| Work required |
Set down again, exactly and only, the lines from the one that contains "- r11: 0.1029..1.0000" through the last line of the records below, both included, but not the pictures.

Task material Start Marker

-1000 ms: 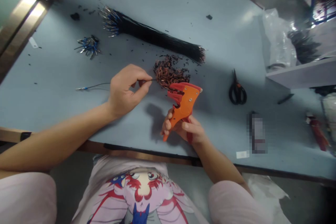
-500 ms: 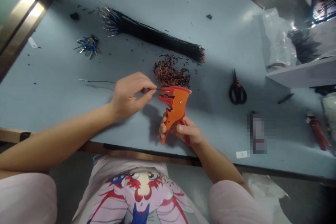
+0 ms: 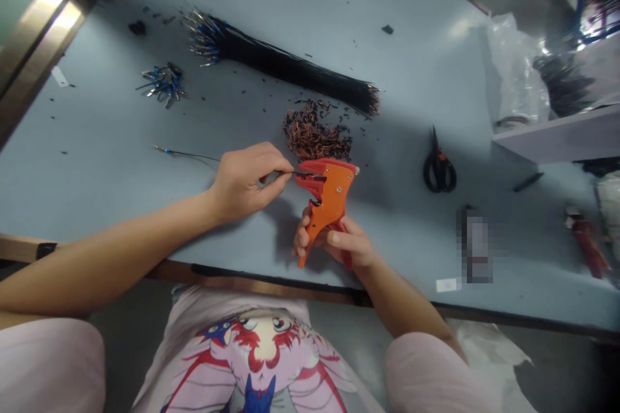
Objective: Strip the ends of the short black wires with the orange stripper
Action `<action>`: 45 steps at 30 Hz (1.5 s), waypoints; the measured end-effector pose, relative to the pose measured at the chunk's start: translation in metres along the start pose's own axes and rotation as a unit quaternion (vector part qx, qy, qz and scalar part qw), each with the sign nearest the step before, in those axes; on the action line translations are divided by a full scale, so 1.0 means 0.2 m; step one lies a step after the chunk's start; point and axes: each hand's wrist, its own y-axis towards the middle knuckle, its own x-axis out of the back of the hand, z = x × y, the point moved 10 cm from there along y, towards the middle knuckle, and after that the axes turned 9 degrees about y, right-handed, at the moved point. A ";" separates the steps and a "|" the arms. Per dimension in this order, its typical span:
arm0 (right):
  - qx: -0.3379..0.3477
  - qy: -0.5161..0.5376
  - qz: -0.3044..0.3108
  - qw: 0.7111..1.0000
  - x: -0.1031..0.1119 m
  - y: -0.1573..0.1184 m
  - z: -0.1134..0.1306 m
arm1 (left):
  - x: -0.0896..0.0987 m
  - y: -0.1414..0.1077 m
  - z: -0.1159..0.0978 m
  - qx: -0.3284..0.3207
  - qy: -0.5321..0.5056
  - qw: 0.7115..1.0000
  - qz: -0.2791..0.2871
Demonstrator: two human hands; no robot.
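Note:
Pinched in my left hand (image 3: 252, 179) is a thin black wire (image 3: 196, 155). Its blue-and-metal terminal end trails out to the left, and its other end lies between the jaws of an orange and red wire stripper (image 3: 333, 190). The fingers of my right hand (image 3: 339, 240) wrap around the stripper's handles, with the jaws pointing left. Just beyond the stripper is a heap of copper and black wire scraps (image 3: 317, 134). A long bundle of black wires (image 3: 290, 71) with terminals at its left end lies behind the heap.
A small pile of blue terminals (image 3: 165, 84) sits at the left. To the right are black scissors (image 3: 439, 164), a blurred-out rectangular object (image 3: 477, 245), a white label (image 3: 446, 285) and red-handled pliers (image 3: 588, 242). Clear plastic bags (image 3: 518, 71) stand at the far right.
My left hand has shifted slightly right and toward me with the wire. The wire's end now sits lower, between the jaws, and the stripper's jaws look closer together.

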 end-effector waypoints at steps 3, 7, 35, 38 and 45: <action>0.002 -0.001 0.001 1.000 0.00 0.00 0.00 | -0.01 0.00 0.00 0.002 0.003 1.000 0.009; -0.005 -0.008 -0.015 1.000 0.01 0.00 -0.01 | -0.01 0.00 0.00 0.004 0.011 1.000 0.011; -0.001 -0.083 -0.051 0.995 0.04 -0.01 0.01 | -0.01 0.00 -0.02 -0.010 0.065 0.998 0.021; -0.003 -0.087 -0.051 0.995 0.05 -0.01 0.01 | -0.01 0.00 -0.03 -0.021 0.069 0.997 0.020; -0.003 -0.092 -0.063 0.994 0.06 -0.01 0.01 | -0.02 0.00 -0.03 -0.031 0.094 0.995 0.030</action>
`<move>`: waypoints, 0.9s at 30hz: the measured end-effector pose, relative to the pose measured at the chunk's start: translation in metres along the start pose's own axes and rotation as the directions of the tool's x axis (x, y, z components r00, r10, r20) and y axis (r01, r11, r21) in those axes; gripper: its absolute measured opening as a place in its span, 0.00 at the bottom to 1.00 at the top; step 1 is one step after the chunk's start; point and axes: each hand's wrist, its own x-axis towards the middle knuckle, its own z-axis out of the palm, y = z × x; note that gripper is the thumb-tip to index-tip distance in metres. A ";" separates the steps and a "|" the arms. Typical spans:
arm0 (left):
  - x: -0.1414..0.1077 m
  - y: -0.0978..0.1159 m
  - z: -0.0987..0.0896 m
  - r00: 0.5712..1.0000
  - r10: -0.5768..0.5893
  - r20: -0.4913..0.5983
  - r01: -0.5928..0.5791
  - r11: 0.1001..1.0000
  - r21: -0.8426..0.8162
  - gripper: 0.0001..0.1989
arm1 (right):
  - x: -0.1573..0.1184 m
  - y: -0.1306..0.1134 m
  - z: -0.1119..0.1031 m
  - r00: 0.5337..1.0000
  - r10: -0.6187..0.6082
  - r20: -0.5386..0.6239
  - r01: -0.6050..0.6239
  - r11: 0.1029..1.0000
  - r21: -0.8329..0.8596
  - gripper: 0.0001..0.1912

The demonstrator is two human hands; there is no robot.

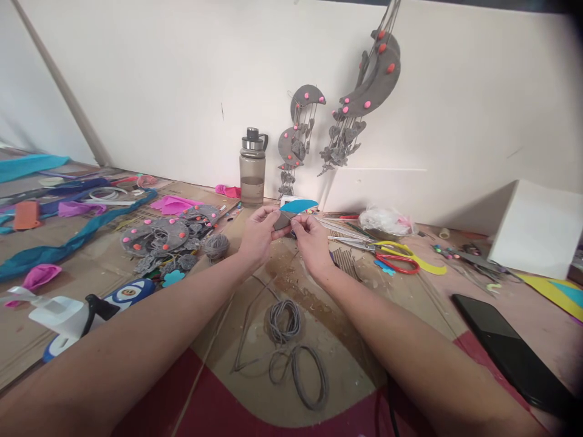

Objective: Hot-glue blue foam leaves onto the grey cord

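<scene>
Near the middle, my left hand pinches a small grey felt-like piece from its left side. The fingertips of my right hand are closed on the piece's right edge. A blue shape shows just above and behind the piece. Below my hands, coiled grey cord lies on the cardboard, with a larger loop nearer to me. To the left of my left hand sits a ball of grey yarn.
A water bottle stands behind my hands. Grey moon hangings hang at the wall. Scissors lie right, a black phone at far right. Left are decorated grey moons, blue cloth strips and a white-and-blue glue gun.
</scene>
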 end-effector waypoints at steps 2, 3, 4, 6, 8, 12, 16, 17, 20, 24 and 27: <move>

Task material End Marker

| Completed task |
  - r11: 0.1029..1.0000
  - r21: -0.8329..0.8596
  - gripper: 0.0001..0.1912

The demonstrator is two human hands; there is no robot.


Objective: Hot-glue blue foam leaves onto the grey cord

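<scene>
Near the middle, my left hand pinches a small grey felt-like piece from its left side. The fingertips of my right hand are closed on the piece's right edge. A blue shape shows just above and behind the piece. Below my hands, coiled grey cord lies on the cardboard, with a larger loop nearer to me. To the left of my left hand sits a ball of grey yarn.
A water bottle stands behind my hands. Grey moon hangings hang at the wall. Scissors lie right, a black phone at far right. Left are decorated grey moons, blue cloth strips and a white-and-blue glue gun.
</scene>
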 end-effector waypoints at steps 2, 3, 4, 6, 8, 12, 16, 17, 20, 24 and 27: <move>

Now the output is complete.